Segment Start: COLLECTED MATERIAL
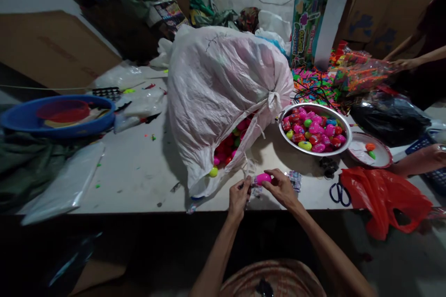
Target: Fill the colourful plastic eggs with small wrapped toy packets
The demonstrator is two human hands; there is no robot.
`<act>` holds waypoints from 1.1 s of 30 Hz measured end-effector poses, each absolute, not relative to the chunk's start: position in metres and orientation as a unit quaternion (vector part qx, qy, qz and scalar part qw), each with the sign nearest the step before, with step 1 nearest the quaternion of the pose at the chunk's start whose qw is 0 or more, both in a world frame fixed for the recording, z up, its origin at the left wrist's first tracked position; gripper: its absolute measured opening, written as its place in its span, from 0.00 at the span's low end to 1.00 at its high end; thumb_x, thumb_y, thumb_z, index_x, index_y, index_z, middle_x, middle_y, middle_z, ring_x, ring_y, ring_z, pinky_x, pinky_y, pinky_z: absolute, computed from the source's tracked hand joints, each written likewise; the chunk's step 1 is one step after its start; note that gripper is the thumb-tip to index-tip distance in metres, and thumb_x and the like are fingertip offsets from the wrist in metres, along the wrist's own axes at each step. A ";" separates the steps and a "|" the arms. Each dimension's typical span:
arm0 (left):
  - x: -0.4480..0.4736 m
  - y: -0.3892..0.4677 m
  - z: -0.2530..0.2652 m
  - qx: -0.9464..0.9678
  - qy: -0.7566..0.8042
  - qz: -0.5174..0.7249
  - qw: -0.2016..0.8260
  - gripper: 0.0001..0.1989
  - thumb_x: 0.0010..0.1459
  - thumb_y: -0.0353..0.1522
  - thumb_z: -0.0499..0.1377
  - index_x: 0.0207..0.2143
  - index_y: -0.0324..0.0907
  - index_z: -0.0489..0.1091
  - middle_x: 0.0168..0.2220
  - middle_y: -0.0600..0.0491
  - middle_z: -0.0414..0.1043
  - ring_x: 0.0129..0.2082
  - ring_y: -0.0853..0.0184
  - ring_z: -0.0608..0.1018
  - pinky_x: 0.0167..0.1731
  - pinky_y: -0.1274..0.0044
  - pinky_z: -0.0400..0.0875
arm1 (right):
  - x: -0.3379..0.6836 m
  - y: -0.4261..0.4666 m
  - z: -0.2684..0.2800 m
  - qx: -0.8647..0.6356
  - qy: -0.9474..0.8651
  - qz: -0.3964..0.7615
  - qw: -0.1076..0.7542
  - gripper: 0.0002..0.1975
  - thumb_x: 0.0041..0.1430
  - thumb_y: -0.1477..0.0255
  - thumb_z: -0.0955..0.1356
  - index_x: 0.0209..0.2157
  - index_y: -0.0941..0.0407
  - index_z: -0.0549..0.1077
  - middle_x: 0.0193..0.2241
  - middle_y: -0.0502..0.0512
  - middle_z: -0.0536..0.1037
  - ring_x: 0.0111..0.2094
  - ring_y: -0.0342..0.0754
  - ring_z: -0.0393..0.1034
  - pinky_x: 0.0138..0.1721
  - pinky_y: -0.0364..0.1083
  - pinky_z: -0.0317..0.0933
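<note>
Fingers [276, 177] partly hide the pink egg-shaped piece [262, 179].

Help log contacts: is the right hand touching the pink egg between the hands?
Touching: the head view shows the right hand pinching the pink egg at one end.

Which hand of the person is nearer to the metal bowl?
Right. The right hand is on the person's side of the metal bowl, toward its left; the left hand is farther left.
</note>
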State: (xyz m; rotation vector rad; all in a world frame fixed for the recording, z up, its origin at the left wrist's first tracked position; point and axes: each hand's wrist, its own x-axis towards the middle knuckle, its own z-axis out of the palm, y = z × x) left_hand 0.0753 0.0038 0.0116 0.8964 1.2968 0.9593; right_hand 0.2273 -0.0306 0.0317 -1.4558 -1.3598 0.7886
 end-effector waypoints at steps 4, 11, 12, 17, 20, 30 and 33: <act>0.077 0.001 0.012 0.407 0.542 0.404 0.614 0.22 0.45 0.49 0.60 0.19 0.39 0.65 0.11 0.61 0.56 0.10 0.78 0.57 0.12 0.83 0.48 | 0.225 -0.035 0.028 -0.562 -0.568 0.348 0.491 0.16 0.56 0.68 0.65 0.46 0.55 0.71 0.38 0.55 0.70 0.33 0.44 0.68 0.35 0.44 0.63; 0.091 0.001 0.016 0.262 0.475 0.416 0.730 0.17 0.37 0.39 0.68 0.24 0.38 0.68 0.10 0.62 0.58 0.10 0.79 0.58 0.13 0.84 0.52 | 0.212 -0.043 0.012 -0.554 -0.399 0.469 0.560 0.18 0.44 0.63 0.73 0.35 0.56 0.67 0.27 0.49 0.74 0.27 0.45 0.70 0.27 0.41 0.61; 0.094 0.001 0.017 0.247 0.467 0.420 0.738 0.17 0.36 0.38 0.69 0.23 0.38 0.68 0.11 0.63 0.58 0.10 0.79 0.59 0.13 0.85 0.53 | 0.211 -0.043 0.011 -0.547 -0.378 0.487 0.567 0.19 0.43 0.63 0.73 0.34 0.56 0.66 0.25 0.48 0.74 0.26 0.45 0.70 0.26 0.41 0.61; 0.104 -0.002 0.021 0.210 0.451 0.434 0.751 0.17 0.32 0.35 0.70 0.22 0.37 0.66 0.13 0.63 0.60 0.10 0.81 0.59 0.12 0.85 0.52 | 0.210 -0.039 0.008 -0.559 -0.396 0.455 0.568 0.18 0.45 0.63 0.72 0.34 0.56 0.64 0.25 0.48 0.73 0.25 0.45 0.70 0.27 0.42 0.63; 0.104 -0.004 0.022 0.214 0.445 0.419 0.762 0.17 0.34 0.35 0.70 0.23 0.38 0.66 0.13 0.63 0.60 0.10 0.81 0.58 0.11 0.85 0.51 | 0.212 -0.037 0.011 -0.590 -0.477 0.340 0.556 0.14 0.46 0.67 0.71 0.33 0.55 0.65 0.31 0.50 0.70 0.30 0.45 0.70 0.31 0.43 0.64; 0.093 0.003 0.015 0.239 0.430 0.340 0.802 0.15 0.35 0.31 0.70 0.23 0.37 0.67 0.15 0.62 0.61 0.10 0.82 0.58 0.10 0.86 0.52 | 0.229 -0.031 0.027 -0.578 -0.633 0.288 0.427 0.28 0.42 0.75 0.71 0.48 0.53 0.65 0.42 0.55 0.69 0.26 0.41 0.64 0.29 0.43 0.62; 0.096 0.006 0.011 0.234 0.428 0.342 0.803 0.13 0.38 0.31 0.69 0.24 0.37 0.68 0.13 0.63 0.59 0.10 0.81 0.59 0.10 0.86 0.51 | 0.233 -0.025 0.024 -0.579 -0.663 0.247 0.406 0.23 0.43 0.75 0.70 0.45 0.54 0.68 0.38 0.53 0.72 0.28 0.43 0.66 0.31 0.43 0.61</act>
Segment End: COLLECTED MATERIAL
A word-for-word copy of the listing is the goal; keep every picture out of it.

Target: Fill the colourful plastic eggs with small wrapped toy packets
The demonstrator is two human hands; there is no robot.
`<act>` holds waypoints from 1.1 s of 30 Hz measured end-effector poses, each absolute, not relative to the chunk's start: position in metres and orientation as a unit quaternion (vector part qx, qy, qz and scalar part qw), each with the sign nearest the step before, with step 1 nearest the quaternion of the pose at the chunk's start whose qw is 0 or more, both in a world frame fixed for the recording, z up, its origin at the left wrist's first tracked position; gripper: its absolute measured opening, written as its place in its span, from 0.00 at the span's low end to 1.00 at its high end; thumb_x, thumb_y, thumb_z, index_x, index_y, index_z, middle_x, middle_y, middle_z, ring_x, ring_y, ring_z, pinky_x, pinky_y, pinky_z: absolute, computed from the source's tracked hand joints, each written likewise; the chunk's step 1 is one step after its start; note that gripper is the thumb-tip to index-tip distance in metres, and thumb_x and the like are fingertip offsets from the wrist in metres, along the wrist's own axes at each step. A ";" separates the steps and a "|" the arms. Each dimension's typical span:
arm0 (left):
  - x: -0.4480..0.4736 m
  - y: -0.3892..0.4677 m
  - z: -0.2530..0.2652 m
  - qx: -0.9464..0.9678
  - qy: -0.7566..0.8042
  - qz: -0.5174..0.7249
  - qw: -0.2016..0.8260
  - gripper: 0.0001..0.1989
  - thumb_x: 0.0010..0.1459
  - thumb_y: -0.0353..0.1522
  - thumb_z: -0.0499..0.1377
  - index_x: 0.0207..0.2143
  - index_y: -0.0324..0.0907
  - index_z: -0.0489..0.1091
  - middle_x: 0.0168..0.2220
  - middle_y: -0.0600..0.0491
  - middle_z: -0.0414..0.1043
  - ring_x: 0.0129..0.2082
  - ring_y: -0.0853..0.0184
  - ring_z: -0.0608..0.1018
  - pinky_x: 0.0167..0.1731
  - pinky_y: -0.1274..0.0044
  - pinky_z: -0.0400..0.0875
arm1 (right):
  - x: -0.3379..0.6836 m
  - y: -0.4261..0.4666 m
  - z: -0.2684..0.2800 m
  - qx: -0.8647..0.6356
  - qy: -0.9474..0.8651
  - qz: -0.3964..0.7615
  - qw: -0.1076..0.7542
  - gripper: 0.0002..0.1975
  - thumb_x: 0.0041..0.1430
  - thumb_y: -0.1477..0.0255
  - thumb_z: -0.0955..0.1356
  - index_x: 0.0209..0.2157
  - index_y: -0.0941..0.0407
  - index_z: -0.0549..0.1077
  - middle_x: 0.0193..0.2241
  - middle_y: -0.0502..0.0512
  - middle_z: -0.0536..0.1037
  - ring_x: 0.0111..0.2094
  - ring_y: -0.0342..0.0754
  - ring_z: -0.0393..0.1034
  - pinky_x: 0.0138..0.1721
  - pinky_y: -0.0364..0.1083
  - pinky_z: -0.0317..0.0933
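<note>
Fingers [276, 177] partly hide the pink egg-shaped piece [262, 179].

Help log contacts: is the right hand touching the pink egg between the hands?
Touching: the head view shows the right hand pinching the pink egg at one end.

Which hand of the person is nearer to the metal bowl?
Right. The right hand is on the person's side of the metal bowl, toward its left; the left hand is farther left.
</note>
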State: (xyz m; rotation vector rad; all in a world frame fixed for the recording, z up, its origin at the left wrist's first tracked position; point and axes: each hand's wrist, its own x-axis towards the middle knuckle, its own z-axis out of the palm, y = z × x) left_hand 0.0753 0.0038 0.0116 0.8964 1.2968 0.9593; right_hand 0.2273 -0.0306 0.0317 -1.4558 -1.3598 0.7886
 end-effector waypoints at steps 4, 11, 12, 17, 20, 30 and 33: <act>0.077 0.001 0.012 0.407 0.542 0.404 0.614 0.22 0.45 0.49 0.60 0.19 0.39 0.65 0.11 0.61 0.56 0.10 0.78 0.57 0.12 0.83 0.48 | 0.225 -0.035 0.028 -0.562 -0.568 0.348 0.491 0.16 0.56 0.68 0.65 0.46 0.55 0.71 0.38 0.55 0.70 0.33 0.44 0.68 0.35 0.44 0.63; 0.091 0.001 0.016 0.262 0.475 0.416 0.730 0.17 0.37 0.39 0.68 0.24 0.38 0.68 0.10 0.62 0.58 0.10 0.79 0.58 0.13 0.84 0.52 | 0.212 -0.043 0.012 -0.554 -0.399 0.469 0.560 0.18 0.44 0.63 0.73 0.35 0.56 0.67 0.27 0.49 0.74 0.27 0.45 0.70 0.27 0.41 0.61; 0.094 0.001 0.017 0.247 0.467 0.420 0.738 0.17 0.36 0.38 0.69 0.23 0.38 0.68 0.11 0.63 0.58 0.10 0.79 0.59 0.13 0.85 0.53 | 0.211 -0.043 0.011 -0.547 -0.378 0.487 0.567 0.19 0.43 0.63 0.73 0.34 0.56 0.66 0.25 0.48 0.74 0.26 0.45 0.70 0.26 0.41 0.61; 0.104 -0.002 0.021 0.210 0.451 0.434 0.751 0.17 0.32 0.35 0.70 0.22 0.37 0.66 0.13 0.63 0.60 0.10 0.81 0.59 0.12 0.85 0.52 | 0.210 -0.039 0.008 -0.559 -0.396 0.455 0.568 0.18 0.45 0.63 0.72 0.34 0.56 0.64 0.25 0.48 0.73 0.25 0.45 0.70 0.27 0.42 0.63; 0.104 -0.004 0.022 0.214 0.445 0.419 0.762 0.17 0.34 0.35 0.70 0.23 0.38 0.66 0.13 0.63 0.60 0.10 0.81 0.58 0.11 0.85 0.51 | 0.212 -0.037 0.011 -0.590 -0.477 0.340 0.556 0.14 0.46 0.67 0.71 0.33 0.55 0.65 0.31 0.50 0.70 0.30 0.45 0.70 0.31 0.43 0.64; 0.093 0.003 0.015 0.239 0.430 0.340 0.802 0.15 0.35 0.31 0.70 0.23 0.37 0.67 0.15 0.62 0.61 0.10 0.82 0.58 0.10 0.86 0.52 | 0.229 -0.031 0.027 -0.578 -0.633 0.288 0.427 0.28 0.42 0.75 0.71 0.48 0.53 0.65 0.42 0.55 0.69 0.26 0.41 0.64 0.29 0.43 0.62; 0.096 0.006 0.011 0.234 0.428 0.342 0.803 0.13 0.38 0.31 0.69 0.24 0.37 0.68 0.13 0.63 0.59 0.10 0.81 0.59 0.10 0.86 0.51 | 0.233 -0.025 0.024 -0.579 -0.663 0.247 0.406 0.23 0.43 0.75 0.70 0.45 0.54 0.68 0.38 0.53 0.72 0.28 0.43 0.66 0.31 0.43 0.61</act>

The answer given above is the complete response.